Financial Tribune- The Department of Environment is set to announce its final verdict on a controversial scheme to turn Ashouradeh, the only Iranian island in the Caspian Sea, into a tourist resort by the end of the Iranian month of Azar (Dec. 20).
“The department is expected to sign off on the scheme, since most of its sticking points have been addressed,” Reza Morovati, a deputy at Golestan Governorate, was quoted as saying by Mehr News Agency.
“Environment officials have expressed their consent for the scheme in all our correspondence and only minor issues have not yet been resolved.”
The official said about 96% of the scheme have been approved.
Commending the department’s fast review of the plan, Morovati noted that the administration of President Hassan Rouhani managed to do in three years what previous governments could not do in 16 years.
“The government started preparing the ground for the plan—which included attracting investment—from day one,” he said, adding that the DOE will announce its decision by Dec. 20.

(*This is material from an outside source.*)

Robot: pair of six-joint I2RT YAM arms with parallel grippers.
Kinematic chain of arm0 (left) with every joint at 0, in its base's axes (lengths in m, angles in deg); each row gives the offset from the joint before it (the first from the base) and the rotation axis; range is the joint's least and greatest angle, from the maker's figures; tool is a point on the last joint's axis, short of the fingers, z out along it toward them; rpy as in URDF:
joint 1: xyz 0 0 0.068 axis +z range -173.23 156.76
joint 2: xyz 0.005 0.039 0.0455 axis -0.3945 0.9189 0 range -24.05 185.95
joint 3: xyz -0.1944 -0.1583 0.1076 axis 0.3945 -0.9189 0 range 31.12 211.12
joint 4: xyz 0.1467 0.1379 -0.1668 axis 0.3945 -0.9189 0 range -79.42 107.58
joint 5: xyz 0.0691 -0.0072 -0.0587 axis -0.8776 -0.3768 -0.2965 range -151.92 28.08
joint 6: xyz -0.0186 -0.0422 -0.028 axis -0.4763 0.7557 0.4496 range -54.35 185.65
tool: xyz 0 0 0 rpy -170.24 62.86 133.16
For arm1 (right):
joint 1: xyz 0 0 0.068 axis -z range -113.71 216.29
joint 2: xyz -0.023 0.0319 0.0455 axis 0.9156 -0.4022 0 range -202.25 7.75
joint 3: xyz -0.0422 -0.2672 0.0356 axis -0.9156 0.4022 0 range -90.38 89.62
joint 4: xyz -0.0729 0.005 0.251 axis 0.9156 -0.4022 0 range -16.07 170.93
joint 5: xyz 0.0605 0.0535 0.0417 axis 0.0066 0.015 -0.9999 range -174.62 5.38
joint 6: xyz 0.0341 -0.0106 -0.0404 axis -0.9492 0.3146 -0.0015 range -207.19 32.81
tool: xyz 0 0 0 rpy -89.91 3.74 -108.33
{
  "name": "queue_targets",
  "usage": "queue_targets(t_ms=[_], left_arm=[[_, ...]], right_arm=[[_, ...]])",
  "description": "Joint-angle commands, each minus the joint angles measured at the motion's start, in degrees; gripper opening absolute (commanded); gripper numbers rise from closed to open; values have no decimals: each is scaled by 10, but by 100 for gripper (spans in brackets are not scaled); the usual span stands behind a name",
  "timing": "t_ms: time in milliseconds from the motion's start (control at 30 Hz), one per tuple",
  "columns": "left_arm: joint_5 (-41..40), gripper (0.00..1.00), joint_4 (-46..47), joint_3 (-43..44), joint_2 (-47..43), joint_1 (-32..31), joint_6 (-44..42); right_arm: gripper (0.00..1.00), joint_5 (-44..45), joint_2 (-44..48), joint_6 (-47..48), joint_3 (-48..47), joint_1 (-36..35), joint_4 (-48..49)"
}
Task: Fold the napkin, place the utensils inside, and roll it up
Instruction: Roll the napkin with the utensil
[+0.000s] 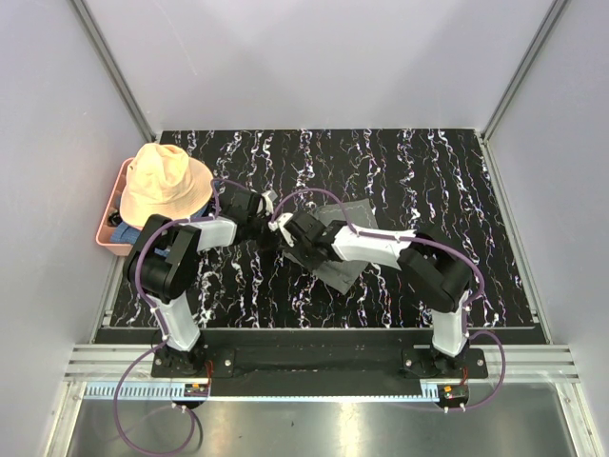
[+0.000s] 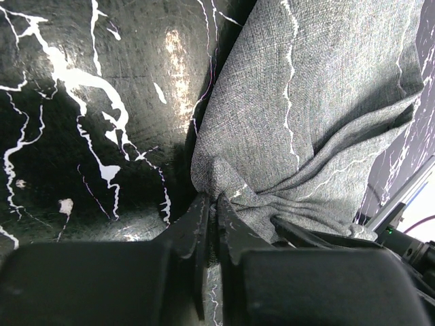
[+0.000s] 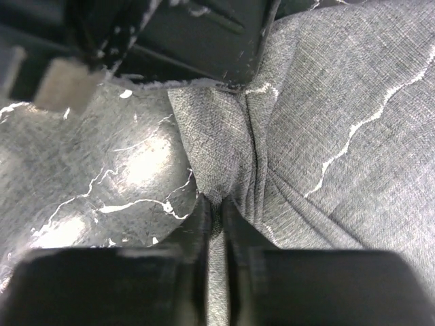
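The grey napkin [image 1: 354, 213] lies mid-table, mostly under my right arm. Both grippers pinch its left edge, close together. My left gripper [image 1: 273, 228] is shut on a bunched fold of the napkin [image 2: 272, 122], and its jaws [image 2: 213, 198] hold cloth between them. My right gripper [image 1: 293, 238] is shut on the same edge of the napkin [image 3: 326, 136], with cloth between its tips [image 3: 213, 202]. The cloth wrinkles out from both pinch points. The left gripper's body shows at the top of the right wrist view [image 3: 170, 34]. The utensils are hidden or out of view.
A peach floppy hat [image 1: 164, 183] sits on a pink basket [image 1: 107, 233] at the table's left edge, with blue cloth [image 1: 128, 234] under it. The table is black marble pattern [image 1: 428, 171], bounded by grey walls on the left, back and right.
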Motion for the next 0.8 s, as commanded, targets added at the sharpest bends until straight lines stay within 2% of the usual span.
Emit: queue_targets(t_ms=[0, 67, 100, 233, 400, 600, 767], left_arm=[[13, 30, 2, 8, -36, 1, -1], [2, 44, 4, 0, -57, 10, 0], [-5, 59, 4, -4, -65, 15, 0], [-51, 72, 3, -27, -129, 28, -11], [-66, 74, 38, -91, -188, 28, -19], [-82, 76, 114, -183, -250, 28, 9], [-50, 77, 159, -231, -279, 26, -8]], right_arm=[[0, -140, -42, 7, 10, 12, -63], [0, -195, -36, 5, 5, 19, -79], [0, -215, -34, 3, 3, 24, -82], [0, -335, -17, -18, -7, 55, -92], [0, -432, -18, -30, -25, 86, -92], [0, -484, -56, -32, -47, 108, -97], [0, -524, -79, -32, -60, 117, -102]])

The DOE in November denied reports by a Persian-language newspaper that claimed the department had not only approved the scheme, but agreed to proposals for constructing hotels on the island, citing a letter sent by DOE to the governor general of Golestan. Stressing that the letter was “misinterpreted”, Farhad Dabiri, deputy for natural environment at the department, told reporters the DOE “would never approve” hotel construction on the island, whose fragile biodiversity has worried activists.
Morovati confirmed Dabiri’s statement, telling that “there are no plans to build shopping centers and five-star hotels, but ecolodges will be built.”

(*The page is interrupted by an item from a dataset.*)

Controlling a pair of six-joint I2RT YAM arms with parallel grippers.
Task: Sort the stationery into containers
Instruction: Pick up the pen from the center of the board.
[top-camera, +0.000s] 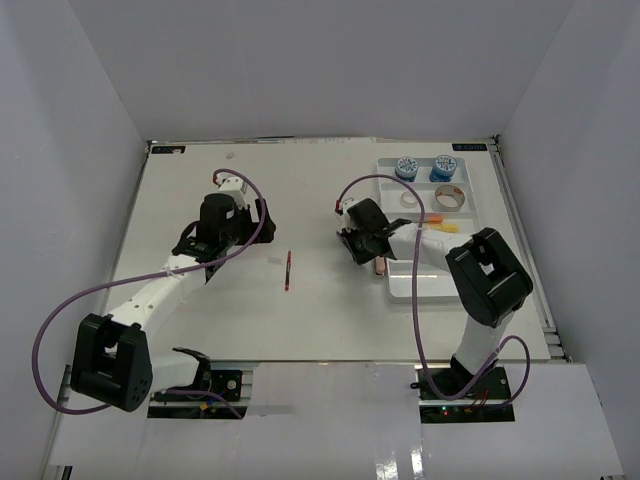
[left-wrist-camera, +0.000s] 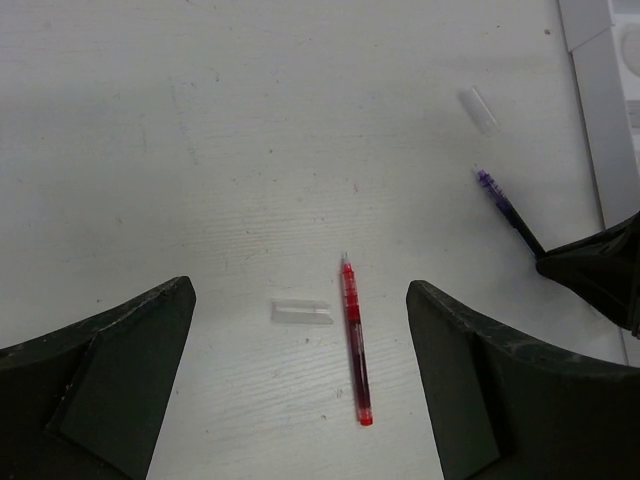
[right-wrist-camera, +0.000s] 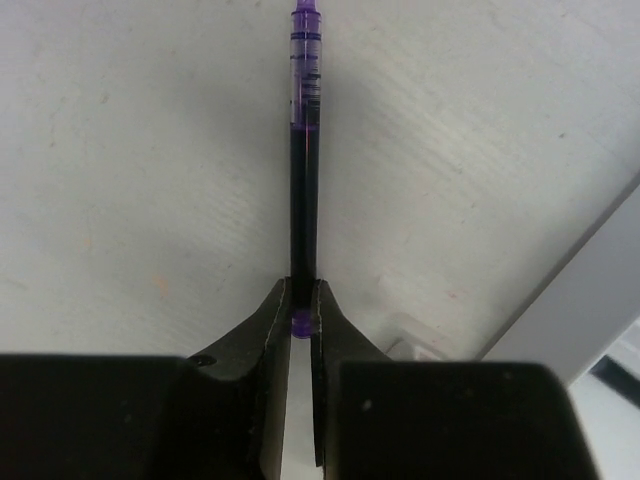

Job Creation vs. Conservation
The wildlife sanctuary on Ashouradeh is home to a variety of animal species, including rabbit, fox, jackal, partridge, ring-necked pheasant and different species of seabirds and fish.
Proponents of the scheme say it will help create jobs and boost the local economy, while critics argue that the influx of tourists will have adverse consequences for the region’s wildlife. More than 170 NGOs and prominent experts have voiced opposition to any plan calling for opening Ashouradeh to tourism.
Critics argue that as long as a sense of responsibility toward nature and the environment has not been instilled in people, allowing tourists in protected zones can only lead to the destruction of ecosystems.
They also maintain that despite Ashouradeh’s ecological importance, it is devoid of tourism value, which necessitates the establishment of infrastructure.
Ashouradeh Island is located at the easternmost end of Miyankaleh Peninsula to the northeast of Gorgan Bay. Miyankaleh Peninsula and Gorgan Bay were registered in 1969 as wetlands of international importance under the Ramsar Convention. In 1979, the peninsula, including Ashouradeh, was declared a biosphere reserve by UNESCO.